People with nearsightedness have a variety of options to correct their vision problem. In consultation with your optometrist, you can select the treatment that best meets your visual and lifestyle needs.
Presbyopia is a condition in which your eyes gradually lose the ability to see things up close. It is not a disorder or disease but rather a natural aging process of the eye. Presbyopia literally means “old eye” in Greek.
In order for our eyes to be able to see, light rays must be bent, or refracted, by the cornea and the lens so they can focus on the retina, the layer of light-sensitive tissue lining the back of the eye.
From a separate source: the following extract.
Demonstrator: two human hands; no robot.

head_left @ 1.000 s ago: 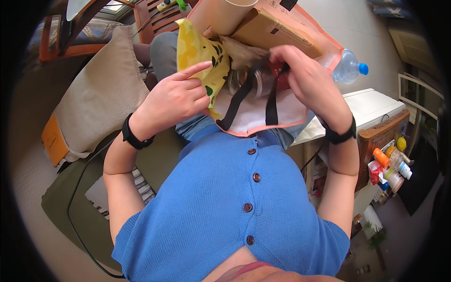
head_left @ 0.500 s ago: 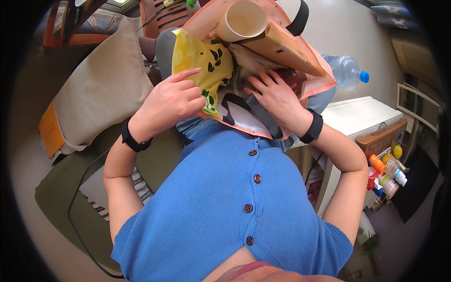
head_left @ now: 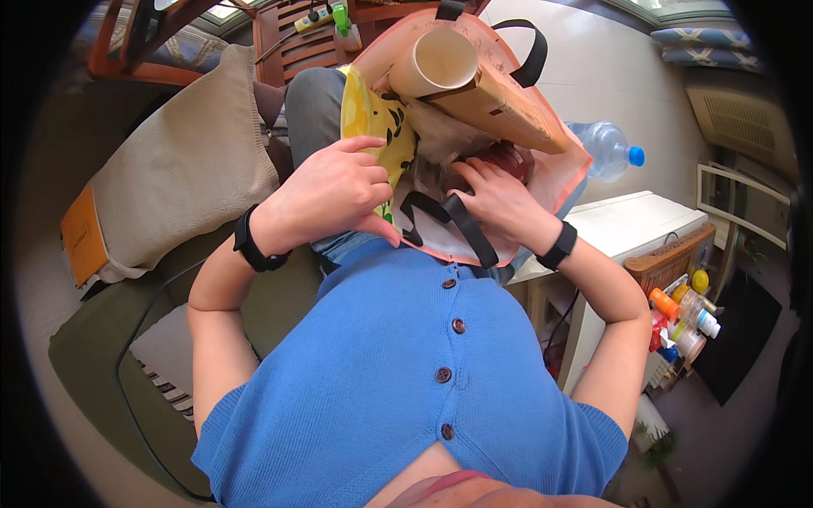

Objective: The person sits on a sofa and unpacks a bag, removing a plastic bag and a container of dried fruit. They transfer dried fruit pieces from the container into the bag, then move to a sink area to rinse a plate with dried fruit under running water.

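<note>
A pink-rimmed tote bag [head_left: 574, 178] with black strap handles [head_left: 474, 229] stands gaping on my lap. My left hand [head_left: 334, 196] rests against a yellow plastic package [head_left: 396, 152] with dark leaf shapes at the bag's left side, its thumb and index finger apart. My right hand [head_left: 500, 199] reaches over the near right rim into the bag. Its fingers are stretched toward a dark red item [head_left: 515, 159], whose kind I cannot make out; the fingertips are partly hidden. A paper cup [head_left: 440, 63], a brown cardboard box [head_left: 512, 106] and crumpled clear plastic [head_left: 447, 131] fill the far part.
A large clear water bottle [head_left: 603, 152] with a blue cap is beyond the bag on the right. Nearer is a white cabinet [head_left: 631, 224], with small bottles [head_left: 686, 317] beside it. At left lie a beige cloth [head_left: 190, 169] and a green seat [head_left: 93, 356].
The yellow package shows less and sits narrower in the bag. My right hand's fingers have drawn closer together by the red item. My left thumb has moved away from the other fingers.
</note>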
The retina receives the picture formed by these light rays and sends the image through the optic nerve to the brain.
When we are young, the lens in our eye is flexible enough to change shape easily, making it possible to focus on near or distant objects. As we age, our lens becomes less flexible, making it more difficult for the eye to focus clearly on close objects. Reading and performing other close-up tasks such as threading a needle become very difficult.